→ **DATA BLOCK**

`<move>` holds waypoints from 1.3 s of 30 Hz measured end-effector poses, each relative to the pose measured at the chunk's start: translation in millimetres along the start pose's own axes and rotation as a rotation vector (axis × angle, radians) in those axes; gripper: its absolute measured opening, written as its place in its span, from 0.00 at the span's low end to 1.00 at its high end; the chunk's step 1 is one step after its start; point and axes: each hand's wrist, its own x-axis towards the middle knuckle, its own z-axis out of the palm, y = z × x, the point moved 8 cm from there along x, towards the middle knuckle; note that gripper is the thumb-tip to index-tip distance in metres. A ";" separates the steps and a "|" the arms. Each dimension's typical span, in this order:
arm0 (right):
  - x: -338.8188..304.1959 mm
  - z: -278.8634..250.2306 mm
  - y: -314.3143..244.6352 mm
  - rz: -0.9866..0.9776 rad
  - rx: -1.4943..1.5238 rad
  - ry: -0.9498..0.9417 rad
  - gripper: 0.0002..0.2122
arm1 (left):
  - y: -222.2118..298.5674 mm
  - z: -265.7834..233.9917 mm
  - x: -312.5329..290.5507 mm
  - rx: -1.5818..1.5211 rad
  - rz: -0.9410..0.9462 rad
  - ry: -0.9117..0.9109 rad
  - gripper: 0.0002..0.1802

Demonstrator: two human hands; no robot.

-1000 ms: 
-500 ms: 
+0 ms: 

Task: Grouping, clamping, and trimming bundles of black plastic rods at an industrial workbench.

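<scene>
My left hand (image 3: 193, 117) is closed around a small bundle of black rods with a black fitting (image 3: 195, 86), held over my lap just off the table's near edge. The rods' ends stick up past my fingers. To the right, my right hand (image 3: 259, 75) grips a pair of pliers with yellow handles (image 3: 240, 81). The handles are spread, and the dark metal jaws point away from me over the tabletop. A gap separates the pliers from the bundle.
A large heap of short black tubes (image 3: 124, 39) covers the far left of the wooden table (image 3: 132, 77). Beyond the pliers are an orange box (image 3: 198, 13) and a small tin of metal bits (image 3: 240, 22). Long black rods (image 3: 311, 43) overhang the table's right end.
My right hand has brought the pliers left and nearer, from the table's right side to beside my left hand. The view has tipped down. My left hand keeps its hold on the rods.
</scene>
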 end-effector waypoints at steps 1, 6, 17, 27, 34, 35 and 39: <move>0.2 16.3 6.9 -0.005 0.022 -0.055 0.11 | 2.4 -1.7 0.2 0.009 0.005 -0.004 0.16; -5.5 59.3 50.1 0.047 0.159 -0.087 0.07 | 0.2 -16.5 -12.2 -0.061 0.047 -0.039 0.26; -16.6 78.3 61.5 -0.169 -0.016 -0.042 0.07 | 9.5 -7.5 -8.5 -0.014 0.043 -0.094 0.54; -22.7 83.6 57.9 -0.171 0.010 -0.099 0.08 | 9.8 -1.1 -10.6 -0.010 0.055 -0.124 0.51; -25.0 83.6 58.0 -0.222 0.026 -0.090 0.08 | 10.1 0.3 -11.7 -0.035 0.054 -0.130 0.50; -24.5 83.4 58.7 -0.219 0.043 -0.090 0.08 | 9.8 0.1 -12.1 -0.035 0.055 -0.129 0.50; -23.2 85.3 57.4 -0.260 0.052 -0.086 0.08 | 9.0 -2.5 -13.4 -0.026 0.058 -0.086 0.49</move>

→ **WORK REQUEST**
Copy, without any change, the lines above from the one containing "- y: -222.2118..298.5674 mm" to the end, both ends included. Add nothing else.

→ **SOLVED EXERCISE**
  - y: -222.2118..298.5674 mm
  - z: -265.7834..233.9917 mm
  - x: -312.5329..290.5507 mm
  - rx: -1.5818..1.5211 rad
  - rz: -0.9410..0.9462 rad
  - ry: -0.9117..0.9109 rad
  - gripper: 0.0002..0.1802

Demonstrator: two human hands; no robot.

-1000 ms: 
-500 ms: 
+0 ms: 

Task: Grouping, clamping, and trimming bundles of black plastic rods at an industrial workbench.

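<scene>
My left hand (image 3: 193, 117) is closed around a small bundle of black rods with a black fitting (image 3: 195, 86), held over my lap just off the table's near edge. The rods' ends stick up past my fingers. To the right, my right hand (image 3: 259, 75) grips a pair of pliers with yellow handles (image 3: 240, 81). The handles are spread, and the dark metal jaws point away from me over the tabletop. A gap separates the pliers from the bundle.
A large heap of short black tubes (image 3: 124, 39) covers the far left of the wooden table (image 3: 132, 77). Beyond the pliers are an orange box (image 3: 198, 13) and a small tin of metal bits (image 3: 240, 22). Long black rods (image 3: 311, 43) overhang the table's right end.
My right hand has brought the pliers left and nearer, from the table's right side to beside my left hand. The view has tipped down. My left hand keeps its hold on the rods.
</scene>
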 end-effector waypoints at steps 1, 6, 17, 27, 34, 35 and 39: <move>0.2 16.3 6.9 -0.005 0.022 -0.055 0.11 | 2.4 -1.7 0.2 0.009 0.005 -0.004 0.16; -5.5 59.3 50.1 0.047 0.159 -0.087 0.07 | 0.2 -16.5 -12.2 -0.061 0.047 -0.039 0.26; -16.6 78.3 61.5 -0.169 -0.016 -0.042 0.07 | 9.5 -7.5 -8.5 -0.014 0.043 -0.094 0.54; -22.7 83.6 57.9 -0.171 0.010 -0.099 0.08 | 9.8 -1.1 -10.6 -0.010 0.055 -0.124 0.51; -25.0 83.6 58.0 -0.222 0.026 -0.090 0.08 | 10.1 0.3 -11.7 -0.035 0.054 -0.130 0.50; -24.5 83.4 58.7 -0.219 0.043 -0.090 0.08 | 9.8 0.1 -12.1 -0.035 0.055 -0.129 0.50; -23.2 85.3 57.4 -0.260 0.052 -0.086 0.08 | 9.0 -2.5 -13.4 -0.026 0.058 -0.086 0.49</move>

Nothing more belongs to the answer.